Enabling Rails’s page cache is amazingly simple–just add caches_page :actionname to the top of your controller class and the :actionname action will spit out page cache files automatically. A couple small tweaks to Apache’s .htaccess file, and Apache will now serve cached files all on its own without involving Rails. If a client asks for http://blog.example.com/articles/2005/08/08/foo, Apache will first check for a articles/2005/08/08/foo.html file in Typo’s public directory. If that file exists, then it’s sent off to the client without touching Rails at all.

Sweeping

That part of caching is easy. It’s the other end that’s hard: sweeping the cache to remove stale cache entries. Rails provides a simple cache sweeper that can remove specified pages, but that’s not really good enough for us. With Typo, there are a number of events that end up touching a huge number of cached files. Adding a comment, for example, touches the cached article page, but it also changes the comment counter on the main index (if the article is still on the front page), the day, month, and year indexes, some number of category indexes, tag indexes, and potentially paginated versions of all of the above. The code to track these all down was trouble-prone and frequently missed one of the pages that needed to be changed; this led to stale caches. Even worse, some actions, like changing themes, need to invalidate all pages. Rails’s page cache doesn’t keep a list of cached pages, so there’s no clean way to sweep them all.

What we ended up doing was adding a page_caches table to the database and adding hooks to insert a new PageCache entry every time a page was cached. We also added a hook to remove entries from the page cache table whenever a page was manually swept, and then added a PageCache.sweep_all method to flush the entire page cache. For now, we’ve simply ripped out all of our old “smart” sweeping code and force a full sweep of the entire cache whenever anything substantial changes. Sooner or later we’ll start adding smart cache sweeping back in, but for now this works surprisingly well.

Query Parameters and Aliasing

Another shortcoming of Rails’s page cache implementation shows up when you start using query strings. Asking for http://blog.example.com/articles?page=2 ends up handing the ?page=2 parameter to the static .html cache page if it exists instead of calling Rails to ask for page 2. Even worse–if this cached page doesn’t exist, then Rails will generate it and store it for future access, even though it’s the second page of the index, not the first.

Finally, and worst of all, in Typo http://blog.example.com/articles is actually equivalent to http://blog.example.com/, because the article index view is the default index page. This means that the cached page for http://blog.example.com/articles?page=2 is actually /index.html, so anyone visiting page 2 of the article index screws up the front page of the blog. There’s no easy way around this with Rails 0.13.1; for now we’ve had to do work to keep ?page= from paginating anything. There’s one point that we could interrupt the page cache process from inside of Typo, but it doesn’t have any way to see the @request object or any of the query strings.

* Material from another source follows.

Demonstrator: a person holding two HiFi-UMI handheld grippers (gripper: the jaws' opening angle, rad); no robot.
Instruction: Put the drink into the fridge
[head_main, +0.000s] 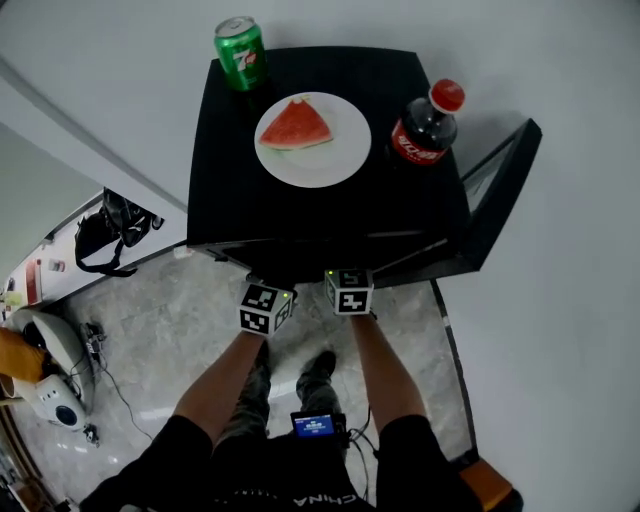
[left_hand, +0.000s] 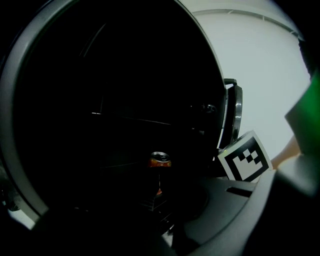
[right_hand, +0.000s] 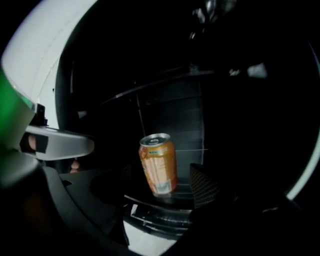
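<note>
Orange can (left_hand: 160, 161) top visible deep inside dark fridge (left_hand: 125, 117).

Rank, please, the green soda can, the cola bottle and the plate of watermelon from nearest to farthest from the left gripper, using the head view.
From the left gripper:
1. Plate of watermelon, in the centre of the fridge top.
2. Cola bottle, by the right edge.
3. Green soda can, at the back left corner.

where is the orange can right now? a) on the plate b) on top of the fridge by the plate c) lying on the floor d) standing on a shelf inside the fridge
d: the right gripper view shows the orange can standing upright on a shelf inside the fridge, between the open jaws of the right gripper.
</note>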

Long-term, we’re going to need to patch Rails to add a cachable property to @request that gets set to false when there’s a query string present, and also tweak Apache’s rewrite rules to skip static files if a query string is present. That assumes that Apache is even able to do that–every time I read the mod_rewrite documentation I end up with a headache. Since Typo officially supports lighttpd as well as Apache, we’ll need to get both of them to do the right thing, which is far from trivial.

Non 7-bit ASCII URLs and Caching

Finally, Rails screws up cached filenames when the URL has non-ASCII characters. So any URL with accented characters or any non-ASCII script is totally uncachable. At least with Apache and Webrick, Rails sees non-ASCII characters in the URL encoded using the usual %XX URL-encoding scheme. Unfortunately, both servers actually look for unencoded filenames. So Rails writes out the cache file for /foö as public/fo%C3%B6.html (assuming UTF-8 encoding), but Apache actually looks for public/fo<C3><B6>.html (where <C3> is a byte with the value of C3 in hex). This is actually not all that hard to fix–just add a URI::Util.decode to the right place inside of Rails–but it’s not clear what the security implications of this are.

Given all of these problems, I’ve been tempted to try using Rail’s action cache instead of the page cache–the action cache doesn’t let Apache serve the cached files directly, so Typo would have a brief chance to block the cache from handling specific files, and we could approach sweeping from the opposite direction. It’s not clear how big of a speedup the action cache would actually give us, though, compared to the massive win that we get from the page cache. We’d really like to keep using the page cache and fix all of its bugs to its usable by other Rails users.